Washington, Oregon and British Columbia already mandate growing supplies of renewable power and help cover the added cost of some electric equipment. These include battery-powered cars, SUVs and pickups on the road. Heat pumps — air conditioners that run in reverse to push heat into a building —  can replace furnaces. And, at industrial sites, electric machines can take the place of older mechanical systems, cutting costs and boosting reliability.

As these options drop in price they are weakening reliance on fossil fuels — even among professional chefs who’ve long sworn by cooking with gas (see Cooking quick, clean and carbon-free,  below).

“For each of the things that we enjoy and we need, there’s a pathway to do that without producing any greenhouse gas emissions,” said Jotham Peters, managing partner for Vancouver-based energy analysis firm Navius Research, whose clients include the B.C. government.

Key to decarbonization planning for Cascadia are computer simulations of future conditions known as models.

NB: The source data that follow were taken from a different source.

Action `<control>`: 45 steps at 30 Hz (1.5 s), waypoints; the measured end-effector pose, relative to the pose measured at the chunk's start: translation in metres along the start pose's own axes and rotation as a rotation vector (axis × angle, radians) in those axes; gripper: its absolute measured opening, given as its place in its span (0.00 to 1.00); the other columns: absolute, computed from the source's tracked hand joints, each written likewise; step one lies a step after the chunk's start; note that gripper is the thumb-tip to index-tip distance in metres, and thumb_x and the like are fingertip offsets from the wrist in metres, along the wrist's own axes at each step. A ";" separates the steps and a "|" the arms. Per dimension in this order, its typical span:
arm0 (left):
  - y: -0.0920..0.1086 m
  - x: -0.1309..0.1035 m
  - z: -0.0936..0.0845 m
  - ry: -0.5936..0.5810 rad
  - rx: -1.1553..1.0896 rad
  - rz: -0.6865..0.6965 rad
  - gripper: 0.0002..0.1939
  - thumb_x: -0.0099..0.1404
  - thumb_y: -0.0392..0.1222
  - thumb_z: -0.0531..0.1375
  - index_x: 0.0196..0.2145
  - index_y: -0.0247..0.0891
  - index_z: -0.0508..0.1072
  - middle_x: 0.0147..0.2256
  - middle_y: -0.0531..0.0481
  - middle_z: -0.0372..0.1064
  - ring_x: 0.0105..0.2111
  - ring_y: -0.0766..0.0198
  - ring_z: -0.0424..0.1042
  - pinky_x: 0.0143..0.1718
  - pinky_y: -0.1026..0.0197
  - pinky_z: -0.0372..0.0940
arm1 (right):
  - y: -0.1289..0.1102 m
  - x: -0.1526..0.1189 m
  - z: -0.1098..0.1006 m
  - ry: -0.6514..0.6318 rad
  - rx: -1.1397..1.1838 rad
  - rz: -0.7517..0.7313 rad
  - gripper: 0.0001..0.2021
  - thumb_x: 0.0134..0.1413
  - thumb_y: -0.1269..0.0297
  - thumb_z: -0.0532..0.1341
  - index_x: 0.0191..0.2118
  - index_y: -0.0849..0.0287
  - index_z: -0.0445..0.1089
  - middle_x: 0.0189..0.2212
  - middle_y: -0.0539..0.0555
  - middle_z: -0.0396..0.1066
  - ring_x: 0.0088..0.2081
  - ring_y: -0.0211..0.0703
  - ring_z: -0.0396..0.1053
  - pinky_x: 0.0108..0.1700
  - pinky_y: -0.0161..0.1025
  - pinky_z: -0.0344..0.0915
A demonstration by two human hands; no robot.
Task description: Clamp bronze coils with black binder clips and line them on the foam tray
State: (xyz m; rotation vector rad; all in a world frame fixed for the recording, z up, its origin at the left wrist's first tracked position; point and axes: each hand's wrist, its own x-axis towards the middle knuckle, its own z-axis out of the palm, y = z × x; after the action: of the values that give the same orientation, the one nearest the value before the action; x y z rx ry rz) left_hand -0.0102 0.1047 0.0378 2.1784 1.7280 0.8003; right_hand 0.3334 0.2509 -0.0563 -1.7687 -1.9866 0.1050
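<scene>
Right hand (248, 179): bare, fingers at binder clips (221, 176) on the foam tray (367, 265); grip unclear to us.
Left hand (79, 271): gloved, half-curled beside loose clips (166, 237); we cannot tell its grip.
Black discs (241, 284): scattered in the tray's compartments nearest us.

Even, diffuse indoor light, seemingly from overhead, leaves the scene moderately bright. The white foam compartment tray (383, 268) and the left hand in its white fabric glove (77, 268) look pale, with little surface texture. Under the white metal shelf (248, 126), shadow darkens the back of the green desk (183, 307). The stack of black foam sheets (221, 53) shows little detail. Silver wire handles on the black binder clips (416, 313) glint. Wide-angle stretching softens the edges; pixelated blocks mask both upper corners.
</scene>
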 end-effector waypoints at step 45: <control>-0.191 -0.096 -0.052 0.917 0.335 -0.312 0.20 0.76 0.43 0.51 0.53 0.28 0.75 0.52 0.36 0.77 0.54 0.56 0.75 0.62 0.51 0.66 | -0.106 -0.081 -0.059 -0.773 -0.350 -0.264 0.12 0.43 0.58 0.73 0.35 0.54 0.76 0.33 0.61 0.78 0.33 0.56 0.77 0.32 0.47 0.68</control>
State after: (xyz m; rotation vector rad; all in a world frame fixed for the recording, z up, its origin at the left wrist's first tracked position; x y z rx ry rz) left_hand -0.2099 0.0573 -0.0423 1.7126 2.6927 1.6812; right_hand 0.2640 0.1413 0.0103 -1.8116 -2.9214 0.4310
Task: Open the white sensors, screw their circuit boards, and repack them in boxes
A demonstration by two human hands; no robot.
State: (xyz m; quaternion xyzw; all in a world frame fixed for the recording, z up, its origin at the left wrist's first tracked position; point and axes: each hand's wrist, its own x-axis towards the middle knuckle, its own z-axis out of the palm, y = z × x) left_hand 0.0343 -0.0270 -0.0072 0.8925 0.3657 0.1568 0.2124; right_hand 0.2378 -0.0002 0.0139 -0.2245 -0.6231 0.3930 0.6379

These projections take electrification and other options and run with them. Researchers run dozens of simulated potential future energy scenarios for a given region, tinkering with different variables: How much will energy demand grow? What happens if we can get 80% of people into electric cars? What if it’s only 50%? And so on.

Cascadia

Accelerating the transition requires large investments, this modeling shows. Plugging in millions of vehicles and heat pumps demands both brawnier and more flexible power systems, including more power lines and other infrastructure that communities often oppose. That demands both stronger policies and public acceptance. It means training and apprenticeships for the trades that must retrofit homes, and ensuring that all communities benefit — especially those disproportionately suffering from energy-related pollution in the fossil fuel era.

Consensus is imperative, but the new studies are bound to spark controversy. Because, while affordable, decarbonization is not free.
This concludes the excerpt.